Many of the pathologies exhibited by the Russians are prevalent in the United States as well. Nonetheless, perceptive observers would recognize America as a much healthier place than Russia, healthier physically and spiritually, though secularism and outright hostility to Christianity are on the march here. Respect for law has eroded. (Has the behavior of our own political and Wall Street elite differed all that much from that of Russia’s oligarchs? And the Obama administration’s handling of the Chrysler restructuring has investors worried about the kind of political risks usually associated with places like Russia.) The family is in decline. Social involvement is dropping. (Recall the stir that sociologist Robert Putnam’s research on declining civic engagement caused in recent years.) Yet a sense of civic duty is still widespread. Volunteerism is still common. (The Soviets did a thorough job of destroying private initiative, and the kind of civic involvement we see in America is not common in Russia.) Church attendance is high relative to the rest of the developed world. And patriotism is still important in “fly-over country.” If we want to salvage our country, then preserving these aspects of American life is critical.
The Soviet Union was a multicultural empire, and nationalism played a huge role in its collapse. Only a brutal authoritarian system could hold this diverse empire together and suppress ethnic conflict. When the will to use brute force declined, the empire fell apart, and chaos followed. Robert Putnam has also pointed out (much to his own distress) that increased “diversity”—driven by mass immigration—spurs on a decline in civic engagement and social trust, two factors that are critical for maintaining any free society, not to mention the social cohesion needed to avoid fragmentation and collapse. Globalism has not really made Russia, a classic “low trust” society (or any other postcommunist or Third World country) more like us. Diversity is making us more like them.
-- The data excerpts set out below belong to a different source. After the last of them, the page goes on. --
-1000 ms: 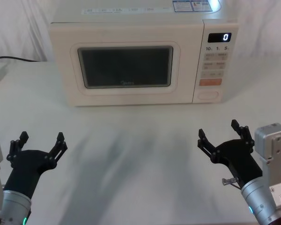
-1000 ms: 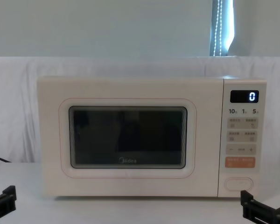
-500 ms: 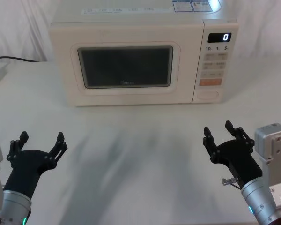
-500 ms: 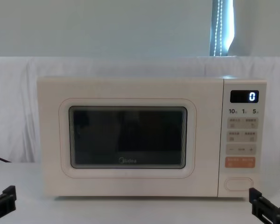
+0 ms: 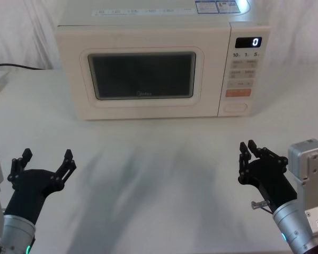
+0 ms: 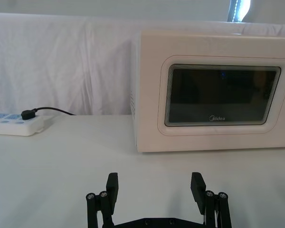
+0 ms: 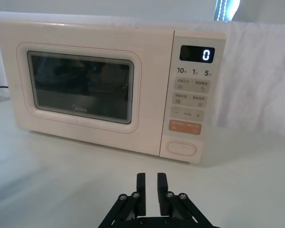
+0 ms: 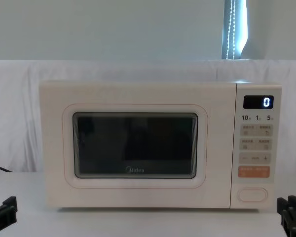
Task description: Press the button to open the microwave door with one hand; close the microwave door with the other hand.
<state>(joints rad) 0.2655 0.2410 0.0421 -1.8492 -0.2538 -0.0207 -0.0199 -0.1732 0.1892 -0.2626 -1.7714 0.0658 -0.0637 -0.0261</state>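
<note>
my right gripper [image 7: 150, 183] in front of the microwave's button [image 7: 182, 148], fingers nearly together to poke; left gripper [image 6: 155, 187] spread wide, waiting before the door [image 6: 222, 97].

We see a cream microwave door [image 5: 143, 74] with a dark, near-black glass window, ringed by a thin orange outline and a small grey logo. The button [image 5: 236, 107] is cream too, below an orange rectangular key [image 5: 238, 92] and pale cream square keys. The display [image 5: 248, 42] is black with a white digit. Both the left end effector [image 5: 44, 162] and right end effector [image 5: 249, 153] are black, the right one's wrist silver-grey. The worktop [image 5: 148, 159] is white, as is the draped cloth [image 6: 61, 61]; a black cable [image 6: 52, 111] runs to a white power strip [image 6: 14, 124].
</note>
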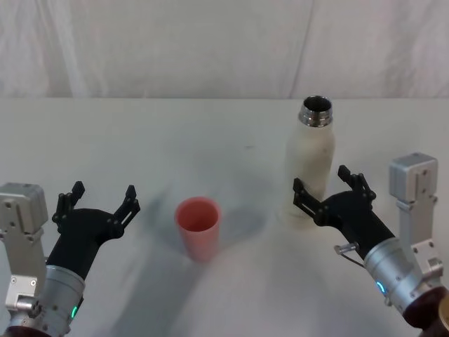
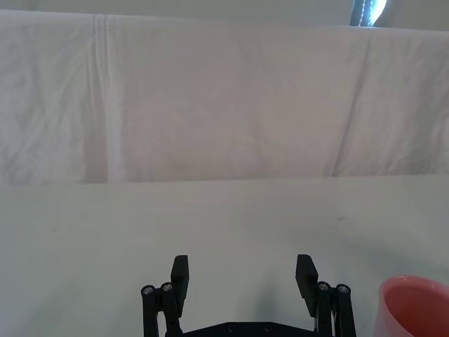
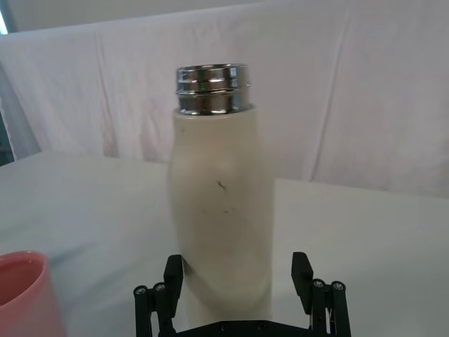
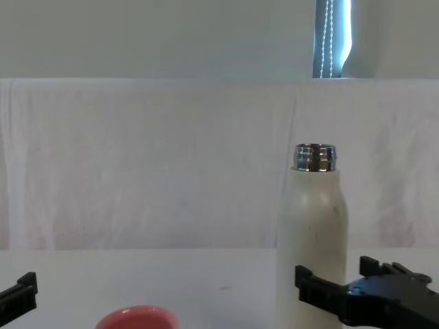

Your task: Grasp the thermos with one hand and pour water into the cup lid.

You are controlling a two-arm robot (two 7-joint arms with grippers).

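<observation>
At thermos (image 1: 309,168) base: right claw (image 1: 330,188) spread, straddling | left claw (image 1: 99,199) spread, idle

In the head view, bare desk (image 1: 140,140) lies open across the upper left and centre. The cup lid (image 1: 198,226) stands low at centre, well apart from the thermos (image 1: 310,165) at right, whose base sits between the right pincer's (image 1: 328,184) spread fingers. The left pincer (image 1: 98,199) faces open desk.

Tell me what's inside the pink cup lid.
The cup lid stands upright with its pink inner wall showing and nothing sticking out; its bottom is hidden from view, so water can't be ruled out.
</observation>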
Still, we should not abandon hope. Aleksandr Solzhenitsyn lived to see the end of communist rule. Unfortunately for Russia, it came too late to revive the nation. In this regard, we may fare better than the Russians. If communism can fall, so can managerial, multicultural capitalism. The katastroika that is today’s Russia is the result of a failed communist version of modernization, but the West has been moving in a similar direction by a different path. We should watch, learn, and hope that something good can be salvaged from our own economic and social crisis. When it comes time to pick up the pieces, we may have more to work with than the Russians did.